We don’t need anyone to tell us that the Earth is suffering. Many of the land and water ecosystems have been under constant assault, mostly due to the issue of global climate change.

This may be changing, however, thanks to a landmark agreement that was part of more than 190 countries around the world. They signed on the dotted line to save 30% of the land and water on earth by 2030.

Photo: Pexels/Guillaume Falco

This landmark deal, which was announced in Montréal at the UN Biodiversity Conference, was not the first time that this was discussed. It also was not the only agreement that was reached, as the Kunming-Montreal Global Biodiversity Framework (GBF) was also reached on the final day that negotiations took place.

The New York Times reports that only about 80% of the Earth’s oceans and 17% of the land on earth is currently protected. This leaves tje remaining it wide open for industry to harm the ecosystem through such means as farming, mining, and fishing.

Photo: Pexels/Pixabay

The framework calls for a 30 x 30 target that will increase the amount of land and water that is protected around the world significantly. There are also other benefits to the agreement as well.

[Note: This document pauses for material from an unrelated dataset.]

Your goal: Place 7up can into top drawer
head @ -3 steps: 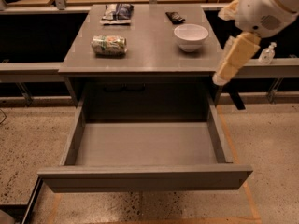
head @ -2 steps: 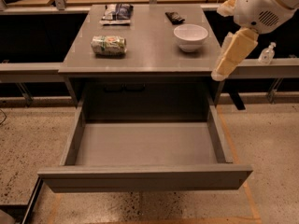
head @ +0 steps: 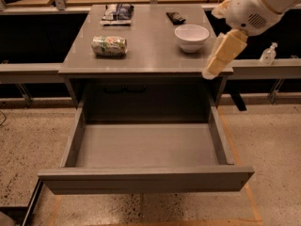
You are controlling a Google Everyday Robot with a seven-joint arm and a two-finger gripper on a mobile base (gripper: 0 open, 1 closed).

For example, indigenous individuals who live on protected land will not be displaced. This is been a problem in many areas historically but watchdog groups are on the alert to make sure that doesn’t happen.

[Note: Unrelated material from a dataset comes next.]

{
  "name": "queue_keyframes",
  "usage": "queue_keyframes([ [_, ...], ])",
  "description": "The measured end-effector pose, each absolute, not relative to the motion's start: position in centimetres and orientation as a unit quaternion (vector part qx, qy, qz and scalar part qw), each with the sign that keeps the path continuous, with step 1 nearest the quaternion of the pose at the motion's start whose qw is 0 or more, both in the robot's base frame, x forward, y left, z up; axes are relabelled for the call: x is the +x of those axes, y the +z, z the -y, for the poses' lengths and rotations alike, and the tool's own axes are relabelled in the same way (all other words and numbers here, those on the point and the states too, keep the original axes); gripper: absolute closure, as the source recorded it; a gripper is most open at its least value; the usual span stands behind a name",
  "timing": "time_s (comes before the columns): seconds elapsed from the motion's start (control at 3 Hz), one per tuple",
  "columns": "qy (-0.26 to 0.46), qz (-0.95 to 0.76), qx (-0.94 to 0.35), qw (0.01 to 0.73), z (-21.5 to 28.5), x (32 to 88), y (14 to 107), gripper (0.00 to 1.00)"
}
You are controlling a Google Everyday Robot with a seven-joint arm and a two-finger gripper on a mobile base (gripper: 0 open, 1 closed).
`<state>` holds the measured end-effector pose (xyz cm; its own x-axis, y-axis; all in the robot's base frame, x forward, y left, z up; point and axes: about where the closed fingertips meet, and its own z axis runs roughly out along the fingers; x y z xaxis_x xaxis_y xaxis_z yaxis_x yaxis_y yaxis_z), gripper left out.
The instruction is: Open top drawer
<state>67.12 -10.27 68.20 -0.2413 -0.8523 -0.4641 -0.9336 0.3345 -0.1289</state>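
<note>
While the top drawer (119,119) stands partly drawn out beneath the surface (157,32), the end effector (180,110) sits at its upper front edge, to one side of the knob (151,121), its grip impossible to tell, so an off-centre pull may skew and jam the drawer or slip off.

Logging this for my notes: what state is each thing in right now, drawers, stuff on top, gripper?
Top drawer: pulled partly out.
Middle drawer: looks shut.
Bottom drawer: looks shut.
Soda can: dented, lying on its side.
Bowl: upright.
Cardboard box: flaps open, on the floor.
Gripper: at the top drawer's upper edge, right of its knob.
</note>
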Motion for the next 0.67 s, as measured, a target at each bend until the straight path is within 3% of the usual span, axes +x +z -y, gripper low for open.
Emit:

There are other benefits that may come out of this agreement, such as cutting how much food waste is seen worldwide by 50%. Reducing the introduction of invasive species is another factor. Leaders also said that they would reduce the loss of areas with high biodiversity importance to almost 0.

Photo: Pexels/Markus Spiske

Although most countries around the world did sign this agreement, the United States and the Vatican did not sign. In the United States, there is a similar target as part of the domestic agenda set forth by President Biden.

In the past, many governments have had a difficult time sticking with these agreements and have fallen short of the mark. Conservationists around the world are still hopeful that this agreement will stick and it will prove to be beneficial to people worldwide.